Data centers are long-term investments with operational lifetimes of between 15 and 20 years. The infrastructure must also be designed for this period. Anyone who neglects to make this investment will – at the latest – pay more in terms of operating costs. This is because power and cooling requirements have increased greatly over the last few years, while the virtualization of IT ensures far higher efficient server utilization.
A survey carried out in 2014 on behalf of Rittal by IDC revealed an average data center age of seven years. Those IT managers at the medium-sized enterprises surveyed by IDC reported running their data centers at an average temperature of 15.5°C; the mean figure in Germany was 18.4°C. It is therefore no surprise that nearly 60 percent of data centers only achieve a power usage effectiveness (PUE) of 2.0. The PUE factor is a guide value for energy efficiency and has a value of 1.2 with very good systems. There may be a whole host of reasons why data centers fail to meet industry requirements. However, outdated and inefficient cooling systems usually play a part.
The basics of climate control
Nowadays, data centers are still very often cooled via raised floors. The cold air is supplied from a central climate control unit and is then spread over the raised floor. The concept is simple, inexpensive to implement and suitable for heat losses of up to 5 kW per IT rack. Even power dissipation values of up to 10 kW are possible if cold and hot air zones are structurally separated by aisle containment. However, this room concept does give rise to some shortcomings, which become increasingly evident as electricity costs rise and servers are technically upgraded.
For instance, the cold air within the raised floor can only be distributed inefficiently. Pipes or tubes, beams, wire harnesses and other structural obstacles slow down the flow of air and mean that more energy is needed to circulate cold air before it reaches the server at all. A mixing of air currents can occur due to failure to separate hot and cold air, or from leakage at the separation points. This should be planned as a safety feature; it will reduce the cooling capacity and the efficiency of the overall system.
Bayed climate control, which requires no raised floor for air routing, offers more efficiency. Individual racks are cooled with the cooling devices installed in the row of racks, while a containment of the cold area in front of the racks or hot area behind the racks ensures the separation of the cold air along the front and the hot air expelled at the back. The principle is suitable for racks with heat losses of up to 15 kW.
Systems based on direct rack cooling work even more efficiently. They absorb the heat directly from the rear of the rack, cool down the air with heat exchangers and blow it in again at the front. These systems achieve a significantly higher cooling output per square meter. This is an important requirement for modern server systems that produce a great deal of waste heat per unit area. Those wanting to achieve high performance computing with a heterogeneous IT infrastructure would do well to follow this climate control concept.

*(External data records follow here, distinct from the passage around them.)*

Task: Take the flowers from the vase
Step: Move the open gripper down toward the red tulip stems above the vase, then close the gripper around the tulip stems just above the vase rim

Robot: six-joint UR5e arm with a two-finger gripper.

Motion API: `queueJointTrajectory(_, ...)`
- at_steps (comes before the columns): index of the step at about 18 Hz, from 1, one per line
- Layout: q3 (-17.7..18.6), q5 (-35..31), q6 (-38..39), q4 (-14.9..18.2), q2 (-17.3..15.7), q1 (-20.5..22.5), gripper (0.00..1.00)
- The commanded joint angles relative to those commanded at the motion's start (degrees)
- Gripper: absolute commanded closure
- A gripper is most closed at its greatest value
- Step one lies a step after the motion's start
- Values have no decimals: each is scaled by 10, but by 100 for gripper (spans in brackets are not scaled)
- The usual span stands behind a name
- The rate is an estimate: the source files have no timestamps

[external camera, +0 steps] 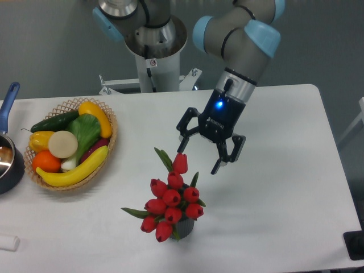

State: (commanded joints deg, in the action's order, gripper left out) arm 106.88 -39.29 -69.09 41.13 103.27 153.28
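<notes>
On the white table (273,187), flowers (170,199) mostly hide the vase (185,228); the gripper (200,158) hangs spread.

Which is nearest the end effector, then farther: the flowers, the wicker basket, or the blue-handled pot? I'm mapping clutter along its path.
1. The flowers, just below and left of the open end effector; its left fingertip is by the top bud.
2. The wicker basket, on the table's left part.
3. The blue-handled pot, at the far left edge.
</notes>
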Motion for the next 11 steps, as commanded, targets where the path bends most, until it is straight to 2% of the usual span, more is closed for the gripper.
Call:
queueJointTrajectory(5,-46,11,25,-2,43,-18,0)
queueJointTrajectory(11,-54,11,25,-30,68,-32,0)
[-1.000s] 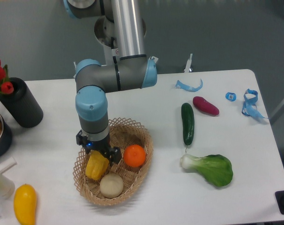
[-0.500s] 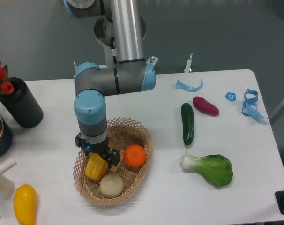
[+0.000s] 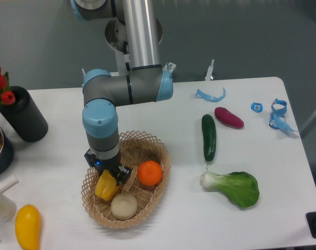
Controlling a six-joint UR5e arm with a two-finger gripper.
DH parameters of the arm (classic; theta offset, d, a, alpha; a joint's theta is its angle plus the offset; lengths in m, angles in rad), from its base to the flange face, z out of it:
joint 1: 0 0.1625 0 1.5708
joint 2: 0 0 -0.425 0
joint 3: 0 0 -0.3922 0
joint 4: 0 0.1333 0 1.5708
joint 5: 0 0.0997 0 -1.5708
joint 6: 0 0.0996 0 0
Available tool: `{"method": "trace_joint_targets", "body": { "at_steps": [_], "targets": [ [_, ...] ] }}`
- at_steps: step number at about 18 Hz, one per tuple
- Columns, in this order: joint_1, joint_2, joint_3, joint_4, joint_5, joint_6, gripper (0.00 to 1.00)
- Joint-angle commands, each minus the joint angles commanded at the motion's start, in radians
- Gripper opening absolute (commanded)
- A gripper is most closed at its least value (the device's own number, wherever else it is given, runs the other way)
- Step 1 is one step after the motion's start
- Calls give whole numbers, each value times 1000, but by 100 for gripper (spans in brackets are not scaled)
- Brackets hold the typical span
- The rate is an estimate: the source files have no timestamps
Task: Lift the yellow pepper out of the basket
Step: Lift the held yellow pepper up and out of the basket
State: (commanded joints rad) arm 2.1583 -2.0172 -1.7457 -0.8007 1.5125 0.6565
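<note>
Fixed camera view
Yellow pepper (image 3: 106, 185): lies in the left part of the basket (image 3: 158, 179), just left of the orange (image 3: 149, 173) and just above the round beige item (image 3: 124, 205); its upper end is tucked under the claw (image 3: 109, 174).
Claw: sits low on the pepper's top; the fingers are hidden by the wrist and the fruit, so I cannot tell how far apart they are or whether they have hold of it.
Handling: judged light and stiff, with a smooth, probably slippery skin; the lobed sides may let it twist in a pinch.
Where to take hold: across two opposite lobes near the upper shoulder, clear of the orange and the wicker rim.
Risk: a shallow pinch could let it slip out on the lift.
Worktop (image 3: 163, 109): also bears a cucumber (image 3: 208, 137) and a bok choy (image 3: 233, 187), well apart from the basket.
Change from earlier: the arm has come down a little and edged left; the pepper now appears slightly lower and more covered, while the orange and beige item lie as before.
</note>
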Motion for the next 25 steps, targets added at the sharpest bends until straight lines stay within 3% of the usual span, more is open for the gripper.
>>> {"method": "trace_joint_targets", "body": {
  "at_steps": [5, 13, 16, 19, 25],
  "targets": [
    [17, 41, 58, 0, -8, 5, 28],
    [156, 109, 212, 5, -179, -8, 28],
    [201, 114, 248, 5, -186, 1, 28],
    [250, 114, 268, 5, -204, 26, 28],
    [373, 132, 256, -11, -281, 204, 28]
  ]
}}
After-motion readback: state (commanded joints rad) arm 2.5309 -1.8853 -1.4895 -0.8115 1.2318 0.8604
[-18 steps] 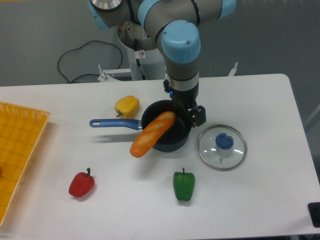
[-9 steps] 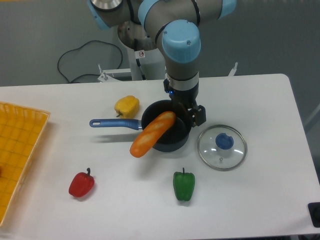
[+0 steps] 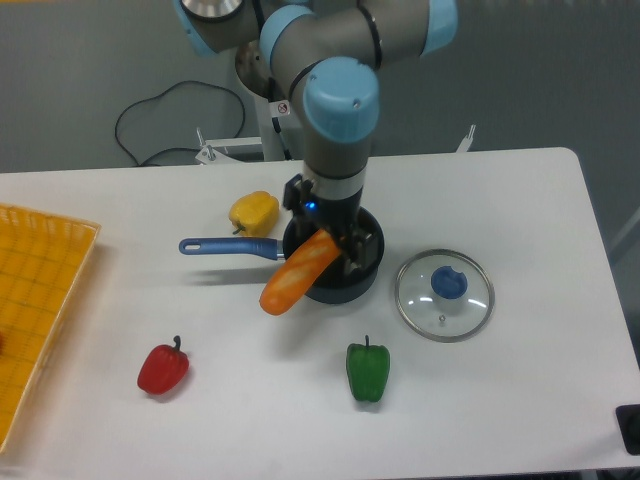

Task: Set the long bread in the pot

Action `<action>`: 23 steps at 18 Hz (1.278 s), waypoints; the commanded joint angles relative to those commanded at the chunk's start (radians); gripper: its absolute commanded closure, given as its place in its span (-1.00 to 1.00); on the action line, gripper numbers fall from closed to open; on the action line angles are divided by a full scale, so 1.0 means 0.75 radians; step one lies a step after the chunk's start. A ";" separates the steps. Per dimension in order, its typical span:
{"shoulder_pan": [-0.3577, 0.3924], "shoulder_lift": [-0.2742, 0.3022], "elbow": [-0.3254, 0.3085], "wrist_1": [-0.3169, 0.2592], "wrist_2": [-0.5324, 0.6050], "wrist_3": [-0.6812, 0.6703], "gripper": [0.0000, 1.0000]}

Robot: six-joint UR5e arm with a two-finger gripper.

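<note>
Orange-gold and slanting, the long bread (image 3: pixel 298 275) lies with its upper end over the mouth of the pot (image 3: pixel 345 281) and its lower end hanging past the near-left rim above the white table (image 3: pixel 520 380). The gripper (image 3: pixel 338 243) hangs directly over the pot at the loaf's upper end; whether its jaws grip the loaf or stand apart cannot be told, as the wrist hides them. The placing step looks under way but unfinished, since the loaf is longer than the pot is wide. The next move probably calls for tipping the loaf steeper so that one end drops inside, without nudging the pot's blue handle (image 3: pixel 228 247). The glass lid (image 3: pixel 444 294) lies just right of the pot.
</note>
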 joint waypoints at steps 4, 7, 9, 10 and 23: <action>-0.008 -0.014 0.000 -0.002 -0.018 -0.010 -1.00; -0.024 -0.045 0.000 -0.002 -0.025 -0.022 -1.00; -0.033 -0.063 0.000 0.000 -0.025 -0.027 -1.00; -0.033 -0.074 0.002 0.000 -0.025 -0.027 -1.00; -0.051 -0.115 0.022 0.000 -0.027 -0.027 -1.00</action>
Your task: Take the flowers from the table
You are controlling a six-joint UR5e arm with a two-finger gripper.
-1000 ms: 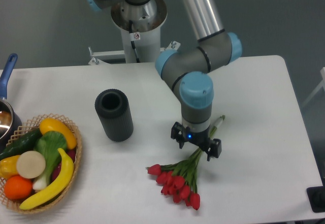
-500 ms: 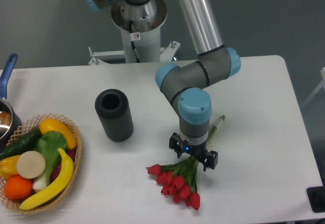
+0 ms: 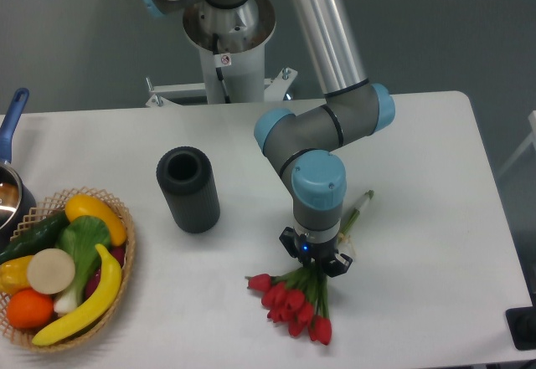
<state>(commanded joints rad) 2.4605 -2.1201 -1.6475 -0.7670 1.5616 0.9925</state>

The costs of purchasing and running climate control systems also flow into the decision-making process for IT modernization. Here, for example, the power requirements of the IT components that are installed in the racks and servers, the technical services and climate control present, as well as regional climate conditions are all taken into account. Specialist data centers providers have developed complex calculation procedures for this. It therefore makes sense for companies to access these providers’ external expertise during the planning stage.
The procurement costs are relatively easy to determine. Firstly, the costs of new climate control units must be considered. In addition, costs are incurred for constructing the pipelines, in order to lay new pipes for the cooling media used, such as water. The procurement costs of a raised floor or aisle containment may also need to be added. Further installation work includes planning, as well as the connection of the climate control technology to the electrical power supply and integration into the building’s technical services. Costs also arise from the delivery, installation and commissioning of the overall climate control technology. If the project represents a reconstruction of the infrastructure, costs may also arise from shutting down of the IT.
The monitoring of temperatures to check whether the cooling output required actually does reach the servers represents another group of costs. With circulating cooling systems in particular, the cooling units are often placed quite far away from the servers. Thus, additional measurement points (directly on the rack) are usually needed to determine that sufficient cool air arrives at the servers. Finally, monitoring features must be integrated in the existing building services so that the cooling system automatically sends alarms to the building monitoring system.
Operating costs at a glance
The power consumption of the climate control systems must be considered in order to determine the running costs. These systems are the climate control units, the chillers and free cooling, as well as the pumps. Depending on the location, seasonal thermal differences must be individually determined. Thermal parameters such as flow and return temperatures must also be incorporated in the overall calculation. These are highly individual, since they derive from the operating parameters of the IT components, as well as from the climate control technology installed. The consumption of the IT environment and consequently the required cooling output may also vary. For most medium-sized companies, this will mean a typical day/night operation of the IT systems.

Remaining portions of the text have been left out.